The 1MW exemption signals that FERC is lightening even further the regulatory burdens on very small renewable facilities, or facilities that do not sell power to the grid. In Sun Edison, LLC, the Commission considered whether or not to assert jurisdiction when an end-use customer received credit from a net-metering program. In that case, the Commission stated that net metering is a “method of measuring sales of electricity” and when there is no net sale over the applicable billing period, the Commission does not have jurisdiction.(2) The Commission stated that it would not exercise authority over small power producers unless they make a net sale. The Commission discussed at length the determination of an applicable billing period in order to find if the generating facility engaged in a net sale.(3) The determination of an applicable billing period requires additional analysis on a case- by- case basis.

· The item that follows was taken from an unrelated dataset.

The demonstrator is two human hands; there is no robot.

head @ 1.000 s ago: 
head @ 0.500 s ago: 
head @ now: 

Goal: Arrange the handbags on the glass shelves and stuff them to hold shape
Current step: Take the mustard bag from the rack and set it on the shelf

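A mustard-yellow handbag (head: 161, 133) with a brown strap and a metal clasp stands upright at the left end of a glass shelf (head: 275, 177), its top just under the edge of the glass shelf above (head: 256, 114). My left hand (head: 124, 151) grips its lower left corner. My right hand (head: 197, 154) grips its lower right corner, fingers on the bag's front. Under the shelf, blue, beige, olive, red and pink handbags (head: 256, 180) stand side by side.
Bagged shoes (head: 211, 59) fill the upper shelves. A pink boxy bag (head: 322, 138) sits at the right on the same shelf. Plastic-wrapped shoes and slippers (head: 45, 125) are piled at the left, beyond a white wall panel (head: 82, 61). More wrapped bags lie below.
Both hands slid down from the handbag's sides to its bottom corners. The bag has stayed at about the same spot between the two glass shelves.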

Order No. 732’s exemption for QFs with less than 1MW, together with the net sale analysis in Sun Edison indicate that the Commission wishes to streamline regulation of small power producers, such as rooftop solar facilities. Nevertheless, small power producers must analyze whether they fall into either the “no net sale” or “less than 1MW net production capacity” category, in order to accurately determine whether they may refrain from filing a QF notice of self-certification.
(1) Sun Edison LLC, 129 FERC ¶ 61,146 (2009).
(2) Sun Edison LLC, 129 FERC ¶ 61,146, P 18 (2009).
(3) Id.at n.10. The Commission found that “a one-month billing period was reasonable, but indicated that other billing periods could also be reasonable.” MidAmerican, 94 FERC ¶ 61,340, at 62,262-64 (2001).